→ WHAT IS EXPECTED
For the data that follows, print the line with "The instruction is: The", the line with "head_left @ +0", and all lines between them, exactly as they stand. Omit pictures and add nothing.

+---+

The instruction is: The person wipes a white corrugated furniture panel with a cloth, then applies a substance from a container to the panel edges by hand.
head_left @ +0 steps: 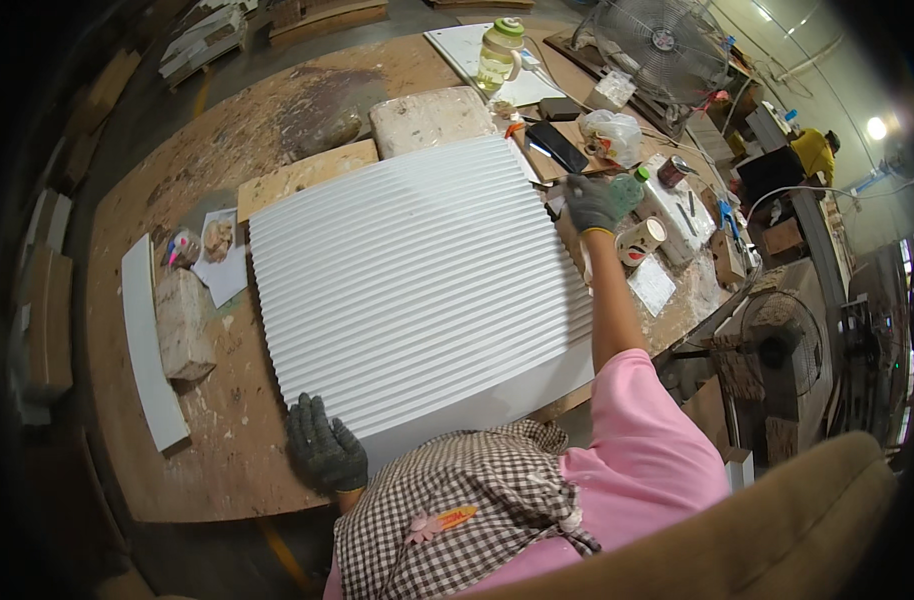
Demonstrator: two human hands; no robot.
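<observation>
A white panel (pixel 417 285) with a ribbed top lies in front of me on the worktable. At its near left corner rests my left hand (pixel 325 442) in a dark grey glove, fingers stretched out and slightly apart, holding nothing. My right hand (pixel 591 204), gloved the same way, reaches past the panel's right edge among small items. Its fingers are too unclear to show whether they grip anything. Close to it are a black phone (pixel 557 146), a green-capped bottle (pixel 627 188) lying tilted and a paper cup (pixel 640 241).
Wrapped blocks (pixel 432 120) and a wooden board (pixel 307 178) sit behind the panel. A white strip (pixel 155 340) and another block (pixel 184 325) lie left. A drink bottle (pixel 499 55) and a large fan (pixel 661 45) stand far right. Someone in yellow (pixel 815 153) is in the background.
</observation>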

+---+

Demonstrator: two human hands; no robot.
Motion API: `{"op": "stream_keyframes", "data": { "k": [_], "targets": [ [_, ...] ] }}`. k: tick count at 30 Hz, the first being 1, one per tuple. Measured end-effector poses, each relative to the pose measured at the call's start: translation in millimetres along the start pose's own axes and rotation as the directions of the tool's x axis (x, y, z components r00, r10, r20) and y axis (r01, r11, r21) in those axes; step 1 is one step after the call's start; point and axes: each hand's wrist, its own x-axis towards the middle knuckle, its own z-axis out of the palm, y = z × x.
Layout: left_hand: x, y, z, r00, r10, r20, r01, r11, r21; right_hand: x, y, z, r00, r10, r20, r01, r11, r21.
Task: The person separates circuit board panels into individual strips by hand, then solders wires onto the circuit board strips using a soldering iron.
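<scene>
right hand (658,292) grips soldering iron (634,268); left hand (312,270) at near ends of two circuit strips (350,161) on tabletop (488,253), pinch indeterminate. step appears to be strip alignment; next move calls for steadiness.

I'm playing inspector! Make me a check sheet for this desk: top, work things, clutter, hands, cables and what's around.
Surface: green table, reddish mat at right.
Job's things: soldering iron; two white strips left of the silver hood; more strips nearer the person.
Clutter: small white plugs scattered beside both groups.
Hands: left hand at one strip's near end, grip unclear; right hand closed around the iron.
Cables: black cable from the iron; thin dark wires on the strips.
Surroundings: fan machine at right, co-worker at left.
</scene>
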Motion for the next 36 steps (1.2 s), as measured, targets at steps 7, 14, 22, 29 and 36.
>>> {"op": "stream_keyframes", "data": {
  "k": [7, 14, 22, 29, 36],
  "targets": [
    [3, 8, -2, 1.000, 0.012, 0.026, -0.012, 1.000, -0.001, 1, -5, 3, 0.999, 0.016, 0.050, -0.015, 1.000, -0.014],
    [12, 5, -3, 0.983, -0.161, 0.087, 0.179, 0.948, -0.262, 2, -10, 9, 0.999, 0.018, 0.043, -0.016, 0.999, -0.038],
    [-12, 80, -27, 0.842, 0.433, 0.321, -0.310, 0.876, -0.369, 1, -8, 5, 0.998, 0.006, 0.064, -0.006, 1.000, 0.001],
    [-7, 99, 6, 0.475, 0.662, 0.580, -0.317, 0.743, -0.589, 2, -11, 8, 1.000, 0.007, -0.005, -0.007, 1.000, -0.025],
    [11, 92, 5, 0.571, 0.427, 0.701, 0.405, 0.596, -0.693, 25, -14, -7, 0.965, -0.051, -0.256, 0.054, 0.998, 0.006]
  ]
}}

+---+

→ EXERCISE SOLUTION
The instruction is: The person wipes a white corrugated furniture panel with a cloth, then applies a substance from a container to the panel edges by hand.
head_left @ +0 steps: 

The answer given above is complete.